We've been here, too, testament to dissatisfaction's mysterious attraction, but we've lived on the right side of the tracks. When people think of Denver, they think of The Rocky Mountains, and one can see the Eastern edge of those, The so-called Front Range, looming along the western horizon, but Denver's geographically in Kansas. Fine dining there leans toward prime buffalo cuts and what I refer to as Railroad Chinese, restaurants apparently founded by slave labor immigrants back when we were still building railroads, when fresh vegetables favored canned peas and dehydrated potatoes, heavy on the MSG, please. Truth hurts and so does supper out. The economy utterly depends upon extractive industries: mineral, oil, and gas exploration, and the attitude accompanying them, which justifies an extraordinary amount of pillaging of public lands and the much-vaunted lifestyles that behavior brings. It has more mega-churches than most entire regions, and damned well needs them. Once staunchly Republican, it's gone purple, now blue, probably due to The Muse's and my influence during our stay.

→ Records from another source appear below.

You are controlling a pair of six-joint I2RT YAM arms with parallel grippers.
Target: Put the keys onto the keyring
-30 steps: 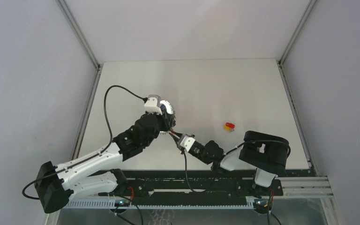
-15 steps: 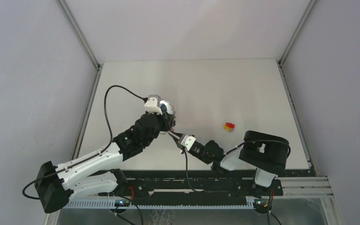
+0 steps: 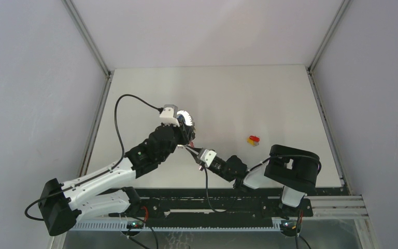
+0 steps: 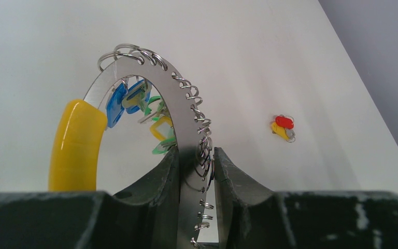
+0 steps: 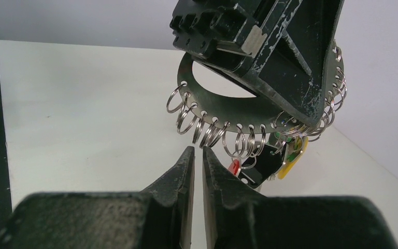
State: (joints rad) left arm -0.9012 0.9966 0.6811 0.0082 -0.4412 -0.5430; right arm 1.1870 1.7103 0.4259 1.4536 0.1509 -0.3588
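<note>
The keyring (image 4: 184,119) is a flat grey metal ring with a yellow sleeve and several small split rings along its edge. Green, blue and yellow-headed keys hang from it. My left gripper (image 4: 197,153) is shut on its grey rim and holds it upright above the table; it also shows in the top view (image 3: 185,118). My right gripper (image 5: 197,149) is empty, its jaws nearly touching, with its tips just under the split rings of the keyring (image 5: 228,111). The red and yellow keys (image 3: 253,140) lie together on the table to the right, and show in the left wrist view (image 4: 282,127).
The white table (image 3: 238,93) is walled by grey panels and metal rails on the left, right and back. The black mounting rail (image 3: 212,199) of both arm bases runs along the near edge. A red tag (image 5: 234,167) hangs under the ring.
My right gripper has crept a little up and left toward the keyring. The left gripper with the keyring has barely shifted. The loose keys have not moved.
</note>
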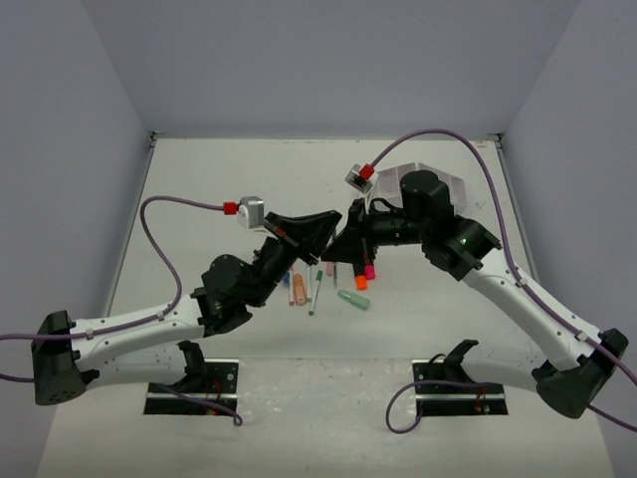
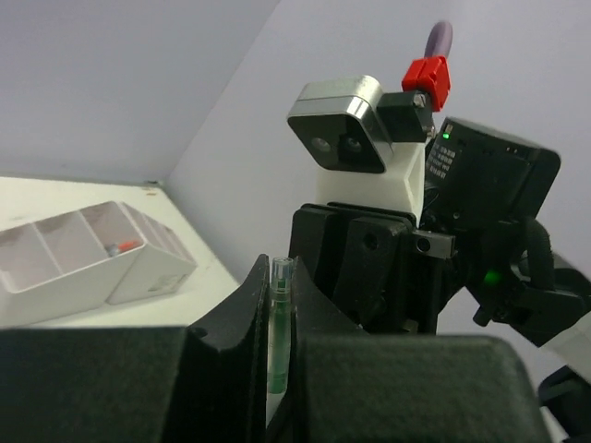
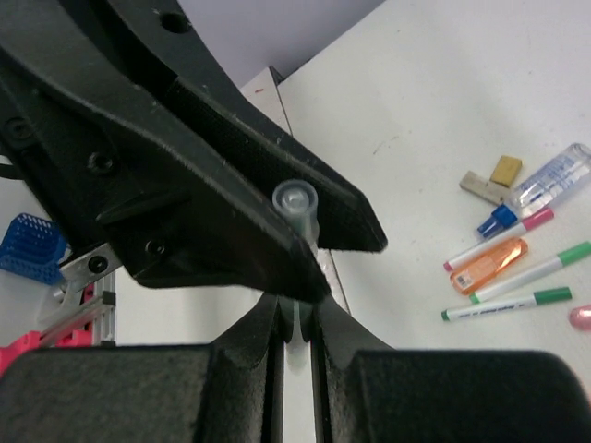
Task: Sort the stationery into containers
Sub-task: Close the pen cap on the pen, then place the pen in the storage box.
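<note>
Locked together in mid-air, to the near left of the white slanted plastic desk organizer (image 2: 55,286): left gripper (image 2: 280,277) and right gripper (image 3: 297,316), each pinched shut on the same thin green pen with a clear end (image 3: 297,201). Bare white tabletop (image 1: 219,169) wide open left of the organizer, walls well apart. Below the grippers, nearer than the organizer: loose green-capped pens (image 3: 506,303), a stubby orange highlighter (image 3: 489,267), a mint eraser (image 1: 353,299). Right arm's black elbow (image 1: 423,191) just in front of the organizer.

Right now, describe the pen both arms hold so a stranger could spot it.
Look over the table, at its middle, where the left gripper and right gripper meet. Both pinch a thin pen with a clear end; unlike the loose pens below, it is off the table.
</note>
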Action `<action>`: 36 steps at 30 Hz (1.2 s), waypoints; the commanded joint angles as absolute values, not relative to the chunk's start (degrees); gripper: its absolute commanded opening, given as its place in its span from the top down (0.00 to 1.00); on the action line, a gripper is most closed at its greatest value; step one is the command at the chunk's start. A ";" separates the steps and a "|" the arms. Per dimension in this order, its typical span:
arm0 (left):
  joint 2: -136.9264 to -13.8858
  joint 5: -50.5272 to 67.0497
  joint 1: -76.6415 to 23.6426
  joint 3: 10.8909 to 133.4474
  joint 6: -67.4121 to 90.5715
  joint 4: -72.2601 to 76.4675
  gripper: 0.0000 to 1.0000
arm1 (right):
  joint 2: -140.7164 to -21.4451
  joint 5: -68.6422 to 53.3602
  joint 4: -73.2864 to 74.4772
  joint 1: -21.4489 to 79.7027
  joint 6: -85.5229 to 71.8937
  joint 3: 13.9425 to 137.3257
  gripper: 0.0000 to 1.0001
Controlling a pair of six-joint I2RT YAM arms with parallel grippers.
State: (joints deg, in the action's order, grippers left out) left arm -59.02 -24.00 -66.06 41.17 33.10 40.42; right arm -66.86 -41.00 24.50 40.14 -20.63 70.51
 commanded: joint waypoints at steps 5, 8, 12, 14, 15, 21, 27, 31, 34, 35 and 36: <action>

Anyway, our moving company offered us free boxes, though the actual price insisted that I drive deep into Kansas to collect them. I actively procrastinated, but The Muse hounded me into acceptance. Yesterday morning, once the overnight snowfall had burned off the roads, I undertook this perilous passage. Their warehouse sits way out near-ish the airport, which says something because the airport's located on the far eastern side of nowhere, Kansas, and very few destinations seem very near there in practice. The freeway between here and there has been under constant construction since this city still thought of itself as a cow town, and features an actual cat food factory as perhaps its most prominent sight to see (and smell) along the way. I expected the usual, bumper to bumper semi-trucks with frantic airport traffic cutting each other off, but I lucked out. I'd taken TheSecondCar, still an alien environment for me with its Donkey Kong navigation system and early prototype cruise control, so I could feel truly at home. I found the drive surprisingly enjoyable, traffic modest if not entirely respectful, and I received a warm welcome once I'd found the promised Receiving window. They took my temperature and passed me paper, opening the gate giving me entry to loading dock 16, where James had been directed to take care of me.

It had been years since I'd visited such an industrial complex. It was larger than most Colorado cities, inside, a vast climate-controlled space beneath one huge roof. James seemed enthusiastically pleased to see me and ferried out all the boxes I needed, even heading back inside for another bundle when we discovered that TheSecondCar could take one more. I envied James his place, though his work address sits in freaking Kansas. His enthusiasm infected me, I guess. I drove back to the right side of the tracks with a grin on my face. Not only had I survived the expedition, I'd made what will very likely be my LastTripToKansas, no small accomplishment. Sooner, now, we'll be gone, and the threat of revisiting the wrong side of the tracks will leave right along with us.